**Exercise requirements**
Given the listing below, reproduce all of it exactly.
◇ ◇ ◇
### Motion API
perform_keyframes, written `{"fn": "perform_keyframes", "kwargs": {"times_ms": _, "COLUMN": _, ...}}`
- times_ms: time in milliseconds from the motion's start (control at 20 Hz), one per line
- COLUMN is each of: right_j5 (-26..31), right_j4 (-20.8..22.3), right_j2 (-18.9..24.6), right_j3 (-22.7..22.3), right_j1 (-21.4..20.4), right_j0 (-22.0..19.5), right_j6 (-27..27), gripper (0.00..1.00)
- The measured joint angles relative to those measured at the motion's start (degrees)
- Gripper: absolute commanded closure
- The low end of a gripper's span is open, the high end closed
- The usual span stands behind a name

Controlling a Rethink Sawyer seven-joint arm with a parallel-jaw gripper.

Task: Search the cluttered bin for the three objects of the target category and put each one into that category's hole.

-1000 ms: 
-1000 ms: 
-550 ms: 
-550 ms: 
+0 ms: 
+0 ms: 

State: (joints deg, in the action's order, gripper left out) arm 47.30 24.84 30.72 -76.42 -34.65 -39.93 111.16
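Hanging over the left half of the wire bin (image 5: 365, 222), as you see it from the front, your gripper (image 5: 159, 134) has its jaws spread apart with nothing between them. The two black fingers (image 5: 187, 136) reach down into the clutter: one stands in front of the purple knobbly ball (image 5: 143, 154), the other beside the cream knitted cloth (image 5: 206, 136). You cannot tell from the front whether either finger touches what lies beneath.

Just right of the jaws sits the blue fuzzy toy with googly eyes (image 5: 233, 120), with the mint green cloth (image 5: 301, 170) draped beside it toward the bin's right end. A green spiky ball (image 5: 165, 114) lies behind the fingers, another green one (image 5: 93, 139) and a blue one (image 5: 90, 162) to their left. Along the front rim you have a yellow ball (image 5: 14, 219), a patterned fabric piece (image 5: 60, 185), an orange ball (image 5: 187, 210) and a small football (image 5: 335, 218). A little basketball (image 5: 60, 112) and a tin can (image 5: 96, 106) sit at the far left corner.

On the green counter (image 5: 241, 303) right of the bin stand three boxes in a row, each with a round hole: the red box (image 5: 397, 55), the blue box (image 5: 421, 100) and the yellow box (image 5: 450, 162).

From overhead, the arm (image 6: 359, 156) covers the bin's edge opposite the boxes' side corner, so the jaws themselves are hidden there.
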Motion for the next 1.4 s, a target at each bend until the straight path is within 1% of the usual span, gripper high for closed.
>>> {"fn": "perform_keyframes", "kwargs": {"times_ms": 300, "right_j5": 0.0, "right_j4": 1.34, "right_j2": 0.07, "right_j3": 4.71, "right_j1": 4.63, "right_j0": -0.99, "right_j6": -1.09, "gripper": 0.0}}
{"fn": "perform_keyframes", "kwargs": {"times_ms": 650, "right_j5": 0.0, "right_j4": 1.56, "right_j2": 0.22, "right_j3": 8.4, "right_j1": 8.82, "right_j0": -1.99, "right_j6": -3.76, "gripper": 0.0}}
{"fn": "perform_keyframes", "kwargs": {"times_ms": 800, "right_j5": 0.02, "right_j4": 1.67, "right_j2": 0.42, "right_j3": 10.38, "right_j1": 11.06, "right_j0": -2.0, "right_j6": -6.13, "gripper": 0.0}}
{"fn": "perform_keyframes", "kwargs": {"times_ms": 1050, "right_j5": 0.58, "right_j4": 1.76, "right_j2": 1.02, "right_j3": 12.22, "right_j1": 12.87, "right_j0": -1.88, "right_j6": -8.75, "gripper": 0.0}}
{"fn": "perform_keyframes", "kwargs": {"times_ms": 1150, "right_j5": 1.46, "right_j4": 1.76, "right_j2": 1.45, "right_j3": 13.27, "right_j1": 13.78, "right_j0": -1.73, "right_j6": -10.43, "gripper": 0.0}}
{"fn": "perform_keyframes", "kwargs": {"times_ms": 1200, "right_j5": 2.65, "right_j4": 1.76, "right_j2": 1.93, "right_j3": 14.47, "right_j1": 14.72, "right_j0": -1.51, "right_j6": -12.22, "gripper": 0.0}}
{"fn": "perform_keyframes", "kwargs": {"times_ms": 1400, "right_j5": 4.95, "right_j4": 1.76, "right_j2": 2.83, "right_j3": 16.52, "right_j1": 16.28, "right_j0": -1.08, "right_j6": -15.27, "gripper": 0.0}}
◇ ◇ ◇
**Answer section**
### Motion API
perform_keyframes, written `{"fn": "perform_keyframes", "kwargs": {"times_ms": _, "COLUMN": _, ...}}`
- times_ms: time in milliseconds from the motion's start (control at 20 Hz), one per line
- COLUMN is each of: right_j5 (-26..31), right_j4 (-20.8..22.3), right_j2 (-18.9..24.6), right_j3 (-22.7..22.3), right_j1 (-21.4..20.4), right_j0 (-22.0..19.5), right_j6 (-27..27), gripper (0.00..1.00)
- The measured joint angles relative to those measured at the motion's start (degrees)
- Gripper: absolute commanded closure
- The low end of a gripper's span is open, the high end closed
- The usual span stands behind a name

Controlling a Rethink Sawyer seven-joint arm with a parallel-jaw gripper.

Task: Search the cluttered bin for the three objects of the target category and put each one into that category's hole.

-1000 ms: 
-1000 ms: 
-550 ms: 
-550 ms: 
+0 ms: 
+0 ms: 

State: (joints deg, in the action's order, gripper left out) arm 47.30 24.84 30.72 -76.42 -34.65 -39.93 111.16
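Hanging over the left half of the wire bin (image 5: 365, 222), as you see it from the front, your gripper (image 5: 159, 134) has its jaws spread apart with nothing between them. The two black fingers (image 5: 187, 136) reach down into the clutter: one stands in front of the purple knobbly ball (image 5: 143, 154), the other beside the cream knitted cloth (image 5: 206, 136). You cannot tell from the front whether either finger touches what lies beneath.

Just right of the jaws sits the blue fuzzy toy with googly eyes (image 5: 233, 120), with the mint green cloth (image 5: 301, 170) draped beside it toward the bin's right end. A green spiky ball (image 5: 165, 114) lies behind the fingers, another green one (image 5: 93, 139) and a blue one (image 5: 90, 162) to their left. Along the front rim you have a yellow ball (image 5: 14, 219), a patterned fabric piece (image 5: 60, 185), an orange ball (image 5: 187, 210) and a small football (image 5: 335, 218). A little basketball (image 5: 60, 112) and a tin can (image 5: 96, 106) sit at the far left corner.

On the green counter (image 5: 241, 303) right of the bin stand three boxes in a row, each with a round hole: the red box (image 5: 397, 55), the blue box (image 5: 421, 100) and the yellow box (image 5: 450, 162).

From overhead, the arm (image 6: 359, 156) covers the bin's edge opposite the boxes' side corner, so the jaws themselves are hidden there.
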Motion for the next 1.4 s, a target at each bend until the straight path is within 1% of the usual span, gripper high for closed.
>>> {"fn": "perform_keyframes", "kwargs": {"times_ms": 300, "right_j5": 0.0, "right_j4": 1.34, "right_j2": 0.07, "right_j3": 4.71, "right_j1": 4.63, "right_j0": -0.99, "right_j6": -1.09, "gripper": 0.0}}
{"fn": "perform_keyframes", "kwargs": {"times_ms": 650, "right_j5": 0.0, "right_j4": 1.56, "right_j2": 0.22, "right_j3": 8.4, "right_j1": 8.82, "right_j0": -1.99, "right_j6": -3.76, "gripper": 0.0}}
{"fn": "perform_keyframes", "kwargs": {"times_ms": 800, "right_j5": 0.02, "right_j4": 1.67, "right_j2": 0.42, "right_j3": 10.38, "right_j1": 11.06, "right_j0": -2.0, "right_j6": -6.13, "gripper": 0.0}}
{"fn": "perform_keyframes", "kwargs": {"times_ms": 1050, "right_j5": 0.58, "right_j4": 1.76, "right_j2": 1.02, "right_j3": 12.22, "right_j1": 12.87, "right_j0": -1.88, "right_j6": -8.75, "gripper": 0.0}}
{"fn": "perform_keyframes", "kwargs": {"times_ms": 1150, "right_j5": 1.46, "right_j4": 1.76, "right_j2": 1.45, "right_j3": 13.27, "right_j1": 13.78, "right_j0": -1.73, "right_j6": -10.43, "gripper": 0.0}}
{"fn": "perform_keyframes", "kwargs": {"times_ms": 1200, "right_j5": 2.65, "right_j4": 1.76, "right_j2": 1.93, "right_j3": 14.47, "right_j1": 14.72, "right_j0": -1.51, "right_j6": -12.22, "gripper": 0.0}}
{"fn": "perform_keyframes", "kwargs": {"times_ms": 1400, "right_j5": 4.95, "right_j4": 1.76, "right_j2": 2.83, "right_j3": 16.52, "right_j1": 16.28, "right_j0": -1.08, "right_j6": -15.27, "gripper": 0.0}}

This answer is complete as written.